*** Opening of GIVEN RECORDS ***

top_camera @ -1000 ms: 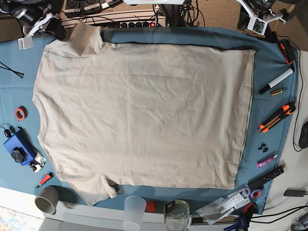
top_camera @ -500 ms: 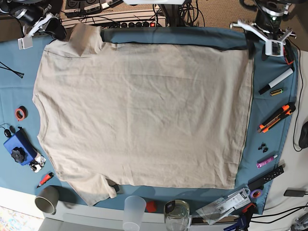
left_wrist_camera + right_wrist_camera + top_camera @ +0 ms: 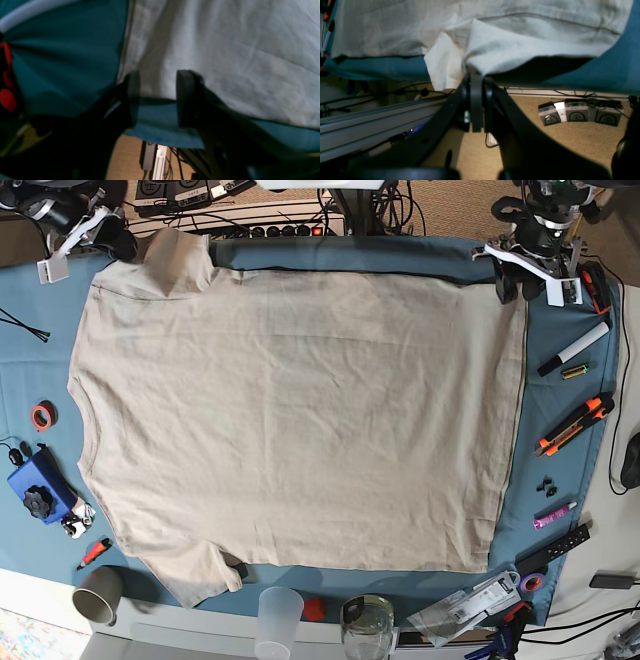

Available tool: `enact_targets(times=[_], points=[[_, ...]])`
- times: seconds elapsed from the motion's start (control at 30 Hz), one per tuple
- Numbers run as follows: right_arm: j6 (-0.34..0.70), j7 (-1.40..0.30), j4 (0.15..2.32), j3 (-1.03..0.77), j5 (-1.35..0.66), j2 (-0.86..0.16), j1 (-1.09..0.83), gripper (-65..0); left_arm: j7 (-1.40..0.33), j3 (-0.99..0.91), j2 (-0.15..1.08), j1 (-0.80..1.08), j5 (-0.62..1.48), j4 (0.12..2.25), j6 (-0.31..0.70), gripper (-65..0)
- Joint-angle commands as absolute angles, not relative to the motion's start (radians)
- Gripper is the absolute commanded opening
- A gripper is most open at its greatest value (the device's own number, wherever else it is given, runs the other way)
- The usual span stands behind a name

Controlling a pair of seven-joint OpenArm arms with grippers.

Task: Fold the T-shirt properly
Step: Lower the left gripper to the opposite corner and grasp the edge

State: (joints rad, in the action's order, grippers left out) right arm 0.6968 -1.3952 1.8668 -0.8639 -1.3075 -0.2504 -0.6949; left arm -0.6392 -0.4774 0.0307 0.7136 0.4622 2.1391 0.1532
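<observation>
left wrist view first: your left gripper point(image 3: 156, 97) has its jaws released, standing apart over the corner of the shirt point(image 3: 225, 50) where hem and side edge meet on the teal cloth point(image 3: 62, 62). nothing is between the pads yet. the picture is blurred, so i cannot tell whether the tips touch the fabric. to take this corner well, bring one pad under the edge and one over it, so that you catch both layers and none of the cloth beneath.

right wrist view: your right gripper point(image 3: 476, 100) has its jaws clenched, just under the sleeve point(image 3: 510, 52) that hangs off the far edge of the tabletop. the tips sit at the sleeve's lower edge, but i cannot tell whether any fabric is pinched. judge it as not yet holding; part the jaws before you go for the shoulder.

base view: the shirt point(image 3: 300, 420) lies flat and spread over the cloth point(image 3: 555, 480), collar end toward the view's left, hem toward the right. left gripper point(image 3: 518, 280) is at the far hem corner, right gripper point(image 3: 88, 230) by the far sleeve. the fold is not begun, i judge. grasp both far corners at like depth, then lift together so the edge stays straight.
</observation>
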Motion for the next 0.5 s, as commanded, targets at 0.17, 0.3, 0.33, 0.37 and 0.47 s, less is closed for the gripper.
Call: enact_targets(times=[0.17,0.3,0.33,0.37,0.47], points=[[0.698,-1.388,1.882,-0.873,-1.327,-0.266,-0.701,-65.0,-0.623,-0.481,0.034,0.65,0.463,2.015,0.156,-40.4],[0.698,-1.392,1.882,-0.873,-1.327,-0.266,-0.701,-65.0,-0.633,-0.481,0.034,0.622,0.43,1.964,0.154,-40.4],[0.698,-1.393,1.882,-0.873,-1.327,-0.266,-0.701,-65.0,-0.635,-0.481,0.034,0.62,0.431,1.955,0.154,-40.4],[0.698,-1.393,1.882,-0.873,-1.327,-0.266,-0.701,-65.0,-0.641,-0.481,0.034,0.62,0.435,1.947,0.155,-40.4],[0.698,-1.392,1.882,-0.873,-1.327,-0.266,-0.701,-65.0,-0.682,-0.48,0.033,0.62,0.498,1.932,0.158,-40.5]])
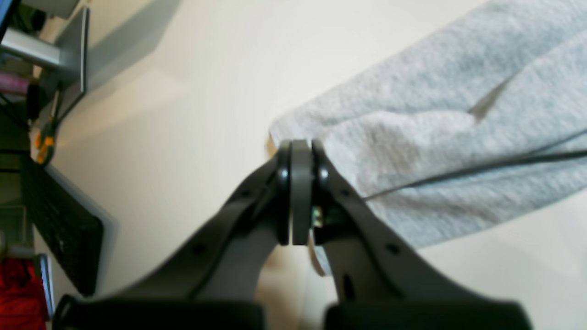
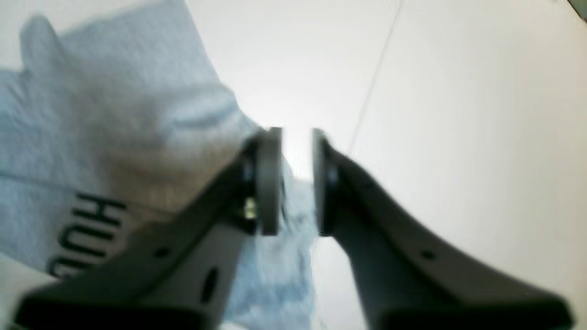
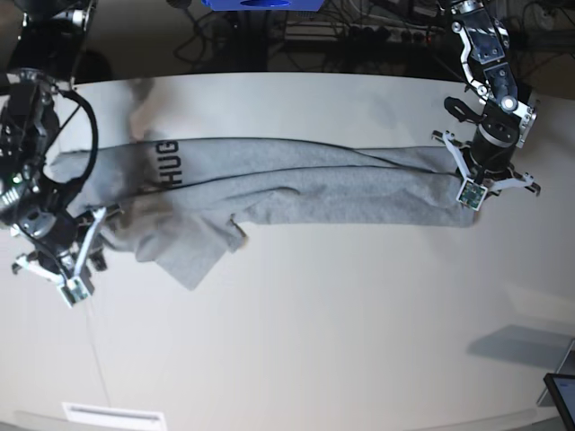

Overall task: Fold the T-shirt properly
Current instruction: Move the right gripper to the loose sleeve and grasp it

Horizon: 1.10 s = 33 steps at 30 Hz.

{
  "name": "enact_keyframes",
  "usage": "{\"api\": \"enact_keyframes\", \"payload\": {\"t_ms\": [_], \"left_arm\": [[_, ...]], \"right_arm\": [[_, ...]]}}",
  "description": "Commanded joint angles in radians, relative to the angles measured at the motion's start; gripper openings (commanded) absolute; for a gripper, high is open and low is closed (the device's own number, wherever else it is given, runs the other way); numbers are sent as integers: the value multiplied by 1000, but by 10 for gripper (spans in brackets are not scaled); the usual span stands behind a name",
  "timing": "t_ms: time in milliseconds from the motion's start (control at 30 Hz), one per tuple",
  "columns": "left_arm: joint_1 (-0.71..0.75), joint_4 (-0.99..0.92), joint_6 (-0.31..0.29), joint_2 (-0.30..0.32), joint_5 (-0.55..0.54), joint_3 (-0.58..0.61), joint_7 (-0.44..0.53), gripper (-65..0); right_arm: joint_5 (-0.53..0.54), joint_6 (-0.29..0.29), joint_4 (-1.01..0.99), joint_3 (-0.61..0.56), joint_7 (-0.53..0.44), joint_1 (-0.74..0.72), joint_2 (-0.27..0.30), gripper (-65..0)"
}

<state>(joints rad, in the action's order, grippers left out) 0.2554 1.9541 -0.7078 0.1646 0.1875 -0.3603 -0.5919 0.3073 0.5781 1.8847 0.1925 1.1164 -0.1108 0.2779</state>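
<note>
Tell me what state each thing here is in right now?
T-shirt: stretched in a long bunched band across the table, partly folded, lettering showing at one end.
Left gripper: shut, pinching the T-shirt's edge.
Right gripper: open, cloth lying between its fingers.
Table: bearing the T-shirt.

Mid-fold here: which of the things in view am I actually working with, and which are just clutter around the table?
Part of the job:
- T-shirt, grey, stretched across the table
- left gripper, fingers shut at one end of the T-shirt
- right gripper, fingers apart at the lettered end

Just lying about:
- black keyboard at the table edge
- red object
- blue object beyond the far edge
</note>
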Motion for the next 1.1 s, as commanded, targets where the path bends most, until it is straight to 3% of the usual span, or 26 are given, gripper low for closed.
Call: {"api": "enact_keyframes", "payload": {"t_ms": [0, 100, 200, 333, 633, 1067], "left_arm": [[-5, 18, 10, -1, -1, -4, 14, -650], [-5, 17, 10, -7, -1, -4, 13, -650], [-5, 18, 10, -7, -1, -6, 13, -650], [-5, 18, 10, -13, -9, -47, 13, -650], [18, 18, 10, -17, -10, -79, 19, -648], [34, 17, 10, -17, -10, -79, 20, -648]], "right_arm": [[11, 4, 16, -15, -14, -39, 2, -416], [11, 4, 14, -80, 21, -97, -45, -232], [11, 23, -26, -136, 43, -126, -96, -126], [11, 120, -161, -176, 41, -177, -142, -139], [11, 120, -452, -198, 35, -336, -182, -157], [6, 120, -868, -202, -143, -459, -205, -157]]}}
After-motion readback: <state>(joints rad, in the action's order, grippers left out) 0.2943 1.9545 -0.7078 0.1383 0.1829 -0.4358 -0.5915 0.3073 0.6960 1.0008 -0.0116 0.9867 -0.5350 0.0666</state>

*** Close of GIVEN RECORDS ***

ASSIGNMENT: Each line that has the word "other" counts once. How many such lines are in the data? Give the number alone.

RESULT OF THIS EXERCISE: 2